The MODIS sensor provides LST observations on a sinusoidal grid of approximately 1 km resolution (level 3 product MOD11A1 Collection 5, accessed from https://lpdaac.usgs.gov/dataset_discovery/modis/modis_products_table/mod11a1). We use MODIS data from the polar-orbiting Terra platform for the 13-yr period 2000–12. This provides clear-sky daytime data once per day with an equatorial overpass time of approximately 1030 local time (LT). Data are only included for pixels with the best quality control flag (pixel-level quality assurance = 0) and with a view angle of less than 55° from nadir, as LST biases increase rapidly for greater angles (Trigo et al. 2008). We also exclude all data from 1-km pixels where the dominant IGBP land-cover class is wetland, land ice, water, or urban (classes 11, 13, 15, and 17), based on the 500-m MODIS Land-Cover Type Product (MCD12Q1).

Following Folwell et al. (2016), daily time series of MODIS LST on the 0.5° European domain in Fig. 1a are calculated using the mean of the available, cloud-free 1-km values in each grid box on each day. These aggregate data provide a more complete time series than is obtained from the 1-km data and at a scale more appropriate for comparison with global modeling. However, this aggregation introduces additional noise in LST from day-to-day variability in cloud cover affecting which portions of the grid box are sampled. We mitigate against gross sampling effects by rejecting 0.5° daily values derived from fewer than 100 pixels and by using temporal LST anomalies (LSTAs). These LSTA time series are constructed by first calculating a monthly mean LST climatology on the original 1-km MODIS grid using all years of cloud-free data. Daily anomalies are then calculated by sampling from this climatology based on the 1-km LST availability each day, with linear interpolation to day of month, before spatial averaging to the 0.5° grid.

d. HadGEM3-A

The Met Office Unified Model (MetUM; Walters et al. 2014) is a modeling framework used for both numerical weather prediction and climate simulation. Here, we use HadGEM3-A with science configuration Global Atmosphere 5.0 (GA5.0). This is a land–atmosphere configuration of the MetUM (version 8.3) with 85 vertical levels and a horizontal resolution of N96, which corresponds to a gridbox size of 1.85° × 1.25°. Simulations are forced with AMIP historical sea surface temperature boundary conditions from 1982 to 2008 on a 360-day year, which was run as two separate realizations for 1982–95 and 1996–2008. For this surface analysis, we use only data from the European subsection of the global domain shown in Fig. 1b. We also exclude grid boxes with less than 90% land because the associated freely evaporating water fraction has a strong effect on gridbox mean surface temperature.

e. JULES

JULES (Best et al. 2011; Clark et al. 2011) is the land surface scheme used in HadGEM3-A, which can also be run offline from the GCM. JULES calculates fluxes of energy, water, carbon, and momentum between the land and the atmosphere in response to near-surface boundary conditions of air temperature, humidity, pressure and wind speed, incident short- and longwave radiation, and rain and snow fluxes.
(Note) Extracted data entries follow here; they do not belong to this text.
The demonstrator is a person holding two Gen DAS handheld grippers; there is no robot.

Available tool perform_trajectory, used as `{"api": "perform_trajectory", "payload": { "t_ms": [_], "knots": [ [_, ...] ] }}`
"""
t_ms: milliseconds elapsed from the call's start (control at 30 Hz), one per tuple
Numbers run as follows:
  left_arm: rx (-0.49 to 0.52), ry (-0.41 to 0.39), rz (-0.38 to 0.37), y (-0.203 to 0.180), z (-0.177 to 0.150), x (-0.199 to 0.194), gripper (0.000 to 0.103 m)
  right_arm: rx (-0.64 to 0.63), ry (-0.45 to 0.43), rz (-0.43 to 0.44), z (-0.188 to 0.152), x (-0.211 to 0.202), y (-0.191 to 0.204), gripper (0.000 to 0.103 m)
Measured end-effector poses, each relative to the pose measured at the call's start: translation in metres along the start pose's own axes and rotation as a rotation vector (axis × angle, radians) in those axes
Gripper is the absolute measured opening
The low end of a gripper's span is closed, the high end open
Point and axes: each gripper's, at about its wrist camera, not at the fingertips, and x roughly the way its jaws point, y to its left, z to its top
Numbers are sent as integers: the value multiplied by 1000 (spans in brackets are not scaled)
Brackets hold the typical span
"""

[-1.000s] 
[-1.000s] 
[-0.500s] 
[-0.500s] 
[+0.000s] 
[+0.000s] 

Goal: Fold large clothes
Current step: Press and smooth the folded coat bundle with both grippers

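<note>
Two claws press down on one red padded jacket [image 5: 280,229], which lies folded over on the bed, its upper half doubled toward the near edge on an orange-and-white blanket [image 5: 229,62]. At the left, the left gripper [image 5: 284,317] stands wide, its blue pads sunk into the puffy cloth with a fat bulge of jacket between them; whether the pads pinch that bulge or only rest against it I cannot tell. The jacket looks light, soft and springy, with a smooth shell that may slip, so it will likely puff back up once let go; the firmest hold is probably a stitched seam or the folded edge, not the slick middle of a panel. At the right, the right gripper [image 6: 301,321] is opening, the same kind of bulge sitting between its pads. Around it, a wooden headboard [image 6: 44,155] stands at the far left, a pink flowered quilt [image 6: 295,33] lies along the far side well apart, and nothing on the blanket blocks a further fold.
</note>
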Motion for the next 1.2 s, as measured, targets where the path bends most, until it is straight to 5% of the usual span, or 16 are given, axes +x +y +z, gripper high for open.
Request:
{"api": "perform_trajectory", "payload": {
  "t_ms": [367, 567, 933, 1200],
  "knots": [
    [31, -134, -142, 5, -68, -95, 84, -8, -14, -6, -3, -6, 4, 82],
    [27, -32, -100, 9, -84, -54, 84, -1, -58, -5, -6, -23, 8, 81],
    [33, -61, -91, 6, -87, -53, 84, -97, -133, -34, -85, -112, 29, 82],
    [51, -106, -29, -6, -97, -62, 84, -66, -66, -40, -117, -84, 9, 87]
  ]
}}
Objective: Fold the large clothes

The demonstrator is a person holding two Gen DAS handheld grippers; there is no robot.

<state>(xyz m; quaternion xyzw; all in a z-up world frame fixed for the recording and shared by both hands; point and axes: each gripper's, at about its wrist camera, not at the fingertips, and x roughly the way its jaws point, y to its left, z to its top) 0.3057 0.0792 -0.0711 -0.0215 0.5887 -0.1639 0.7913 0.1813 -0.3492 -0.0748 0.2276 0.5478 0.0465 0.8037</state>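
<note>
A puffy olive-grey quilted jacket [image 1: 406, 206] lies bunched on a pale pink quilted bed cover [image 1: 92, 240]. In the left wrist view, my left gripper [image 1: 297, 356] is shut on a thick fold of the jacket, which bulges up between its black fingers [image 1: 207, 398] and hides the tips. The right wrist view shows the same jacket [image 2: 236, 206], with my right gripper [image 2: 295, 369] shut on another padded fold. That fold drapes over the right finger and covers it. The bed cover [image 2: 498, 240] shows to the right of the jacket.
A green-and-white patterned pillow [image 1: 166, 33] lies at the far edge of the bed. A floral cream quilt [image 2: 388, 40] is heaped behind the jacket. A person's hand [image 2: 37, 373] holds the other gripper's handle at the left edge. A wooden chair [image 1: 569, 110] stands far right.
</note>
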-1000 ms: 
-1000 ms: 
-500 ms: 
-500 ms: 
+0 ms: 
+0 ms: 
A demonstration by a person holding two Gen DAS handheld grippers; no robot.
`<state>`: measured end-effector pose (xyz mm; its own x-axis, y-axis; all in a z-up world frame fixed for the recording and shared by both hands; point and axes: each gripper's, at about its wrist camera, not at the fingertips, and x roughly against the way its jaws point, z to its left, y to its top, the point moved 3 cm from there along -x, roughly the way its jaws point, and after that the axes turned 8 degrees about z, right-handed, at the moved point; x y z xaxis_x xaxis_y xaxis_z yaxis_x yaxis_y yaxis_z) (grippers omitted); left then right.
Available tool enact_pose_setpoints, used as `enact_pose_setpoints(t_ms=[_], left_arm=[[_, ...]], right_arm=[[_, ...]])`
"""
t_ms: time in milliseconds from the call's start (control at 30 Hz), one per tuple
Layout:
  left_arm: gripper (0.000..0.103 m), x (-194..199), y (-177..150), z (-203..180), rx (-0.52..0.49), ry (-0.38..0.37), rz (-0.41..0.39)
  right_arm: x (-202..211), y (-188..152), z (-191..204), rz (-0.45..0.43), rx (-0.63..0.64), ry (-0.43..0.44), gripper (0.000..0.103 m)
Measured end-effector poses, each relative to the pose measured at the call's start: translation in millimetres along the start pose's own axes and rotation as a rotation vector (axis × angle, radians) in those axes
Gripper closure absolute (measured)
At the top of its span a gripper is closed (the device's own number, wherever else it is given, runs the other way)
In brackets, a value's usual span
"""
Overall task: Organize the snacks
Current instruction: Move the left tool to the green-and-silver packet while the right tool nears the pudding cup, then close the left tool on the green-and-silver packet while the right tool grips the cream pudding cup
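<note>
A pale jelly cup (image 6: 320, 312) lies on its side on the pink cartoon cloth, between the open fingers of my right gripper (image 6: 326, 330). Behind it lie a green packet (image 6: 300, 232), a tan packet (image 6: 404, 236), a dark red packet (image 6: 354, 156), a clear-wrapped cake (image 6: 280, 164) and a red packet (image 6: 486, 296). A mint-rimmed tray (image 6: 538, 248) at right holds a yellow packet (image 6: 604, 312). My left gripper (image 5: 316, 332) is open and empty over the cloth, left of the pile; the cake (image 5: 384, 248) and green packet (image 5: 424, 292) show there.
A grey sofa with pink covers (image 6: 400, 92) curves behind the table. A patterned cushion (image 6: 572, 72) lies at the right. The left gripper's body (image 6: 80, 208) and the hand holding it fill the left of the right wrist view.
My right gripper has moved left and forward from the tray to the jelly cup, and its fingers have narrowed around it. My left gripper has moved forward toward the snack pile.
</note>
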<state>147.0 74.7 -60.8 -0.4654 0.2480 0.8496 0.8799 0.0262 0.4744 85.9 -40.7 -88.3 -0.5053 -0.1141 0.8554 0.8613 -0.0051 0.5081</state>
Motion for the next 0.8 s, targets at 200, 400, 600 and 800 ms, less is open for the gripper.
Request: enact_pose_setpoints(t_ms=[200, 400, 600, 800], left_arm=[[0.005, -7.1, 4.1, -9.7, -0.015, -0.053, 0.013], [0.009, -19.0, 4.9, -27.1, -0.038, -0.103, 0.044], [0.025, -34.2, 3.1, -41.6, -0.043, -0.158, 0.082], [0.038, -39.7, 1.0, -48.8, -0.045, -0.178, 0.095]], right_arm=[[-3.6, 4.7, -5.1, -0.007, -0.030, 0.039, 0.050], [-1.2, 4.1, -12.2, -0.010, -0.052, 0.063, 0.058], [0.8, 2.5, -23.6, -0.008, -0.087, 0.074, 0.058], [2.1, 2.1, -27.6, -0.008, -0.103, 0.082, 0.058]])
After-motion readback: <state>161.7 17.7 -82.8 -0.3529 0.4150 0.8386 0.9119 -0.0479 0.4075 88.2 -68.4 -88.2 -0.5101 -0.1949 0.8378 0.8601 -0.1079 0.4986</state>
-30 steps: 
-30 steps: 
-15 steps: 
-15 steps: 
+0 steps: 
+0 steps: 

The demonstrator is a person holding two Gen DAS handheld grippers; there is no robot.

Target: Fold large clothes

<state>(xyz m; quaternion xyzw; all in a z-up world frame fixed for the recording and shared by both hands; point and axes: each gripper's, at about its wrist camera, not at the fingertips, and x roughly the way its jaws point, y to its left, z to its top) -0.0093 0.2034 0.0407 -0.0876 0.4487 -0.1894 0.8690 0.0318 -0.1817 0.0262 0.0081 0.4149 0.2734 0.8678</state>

The model uses a tiled scheme to represent subgrid heterogeneity in which each grid box is divided into nine tiles of different surface types (five vegetation and four nonvegetation) with a separate surface energy budget calculated for each tile. A static map of tile fractions based on IGBP land-cover classes is used and seasonal variation in vegetation is achieved by prescribing a MODIS-derived climatology of LAI for each vegetation tile.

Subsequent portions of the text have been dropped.